Titan’s Tides Suggest a Subsurface Sea

Saturn’s hazy Titan is now on the short list of moons that likely harbor a subsurface ocean of water, based on new findings from NASA’s Cassini spacecraft.

As Titan travels around Saturn during its 16-day elliptical orbits, it gets rhythmically squeezed by the gravitational pull of the giant planet — an effect known as tidal flexing (see video below.) If the moon were mostly composed of rock, the flexing would be in the neighborhood of around 3 feet (1 meter.) But based on measurements taken by the Cassini spacecraft, which has been orbiting Saturn since 2004, Titan exhibits much more intense flexing — ten times more, in fact, as much as 30 feet (10 meters) — indicating that it’s not entirely solid at all.

Instead, Cassini scientists estimate that there’s a moon-wide ocean of liquid water beneath the frozen crust of Titan, possibly sandwiched between layers of ice or rock.

“Short of being able to drill on Titan’s surface, the gravity measurements provide the best data we have of Titan’s internal structure.”

– Sami Asmar, Cassini team member at JPL

“Cassini’s detection of large tides on Titan leads to the almost inescapable conclusion that there is a hidden ocean at depth,” said Luciano Iess, the paper’s lead author and a Cassini team member at the Sapienza University of Rome, Italy. “The search for water is an important goal in solar system exploration, and now we’ve spotted another place where it is abundant.”

Although liquid water is a necessity for the development of life, the presence of it alone does not guarantee that alien organisms are swimming around in a Titanic underground ocean.

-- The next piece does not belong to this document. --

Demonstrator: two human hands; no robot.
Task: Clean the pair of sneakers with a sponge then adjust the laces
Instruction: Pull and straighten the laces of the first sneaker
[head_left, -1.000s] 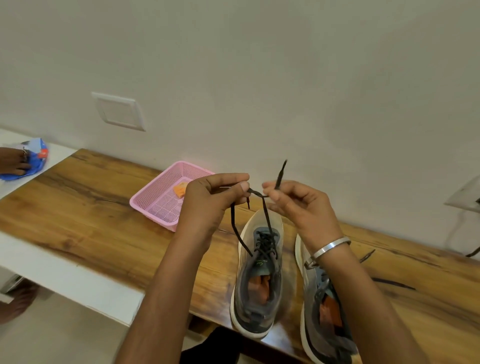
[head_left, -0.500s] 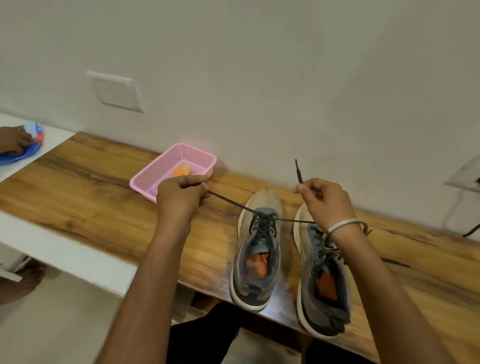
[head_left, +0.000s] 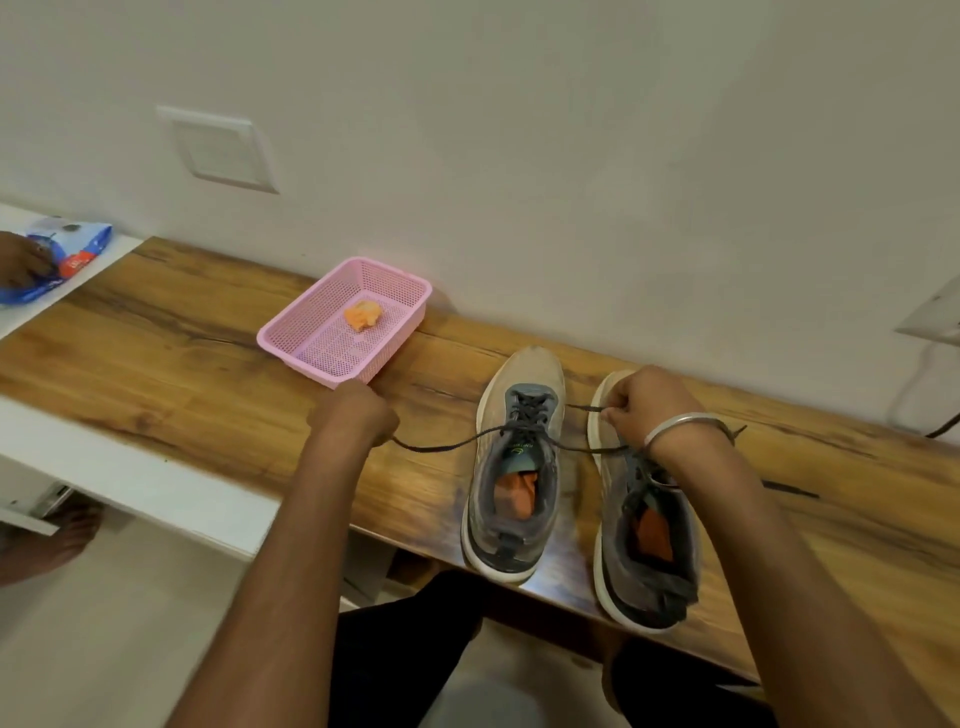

It’s thought that water must be in contact with rock in order to create the necessary building blocks of life, and as yet it’s not known what situations may exist around Titan’s inner sea. But the presence of such an ocean — possibly containing trace amounts of ammonia — would help explain how methane gets replenished into the moon’s thick atmosphere.

“The presence of a liquid water layer in Titan is important because we want to understand how methane is stored in Titan’s interior and how it may outgas to the surface,” said Jonathan Lunine, a Cassini team member at Cornell University, Ithaca, N.Y. “This is important because everything that is unique about Titan derives from the presence of abundant methane, yet the methane in the atmosphere is unstable and will be destroyed on geologically short timescales.”

The team’s paper appears in today’s edition of the journal Science. Read more on the Cassini mission site here.

Top image: artist’s concept showing a possible scenario for the internal structure of Titan. (A. Tavani). Side image: An RGB-composite color image of Titan and Dione in front of Saturn’s face and rings, made from Cassini images acquired on May 21, 2011. (NASA/JPL/SSI. Composite by J. Major.)

5 Replies to “Titan’s Tides Suggest a Subsurface Sea”

  1. Finally! This comes together with earlier observations indicating that the surface doesn’t rotate exactly as the core (as I remember it). This time they seem sure.

    It is a short list, but I seem to remember a technical article claiming that up to 14 moons may have subsurface oceans. Of course, it was a few years back so the models should have changed; on the other hand we may have to add Enceladus.

  2. Awesome. Exactly how does this account for methane? I suppose it’s possible life forms in the sub ocean could be creating it, but is there a simpler explanation?

    1. According to the press release, “A liquid water ocean, “salted” with ammonia, could produce buoyant ammonia-water liquids that bubble up through the crust and liberate methane from the ice.”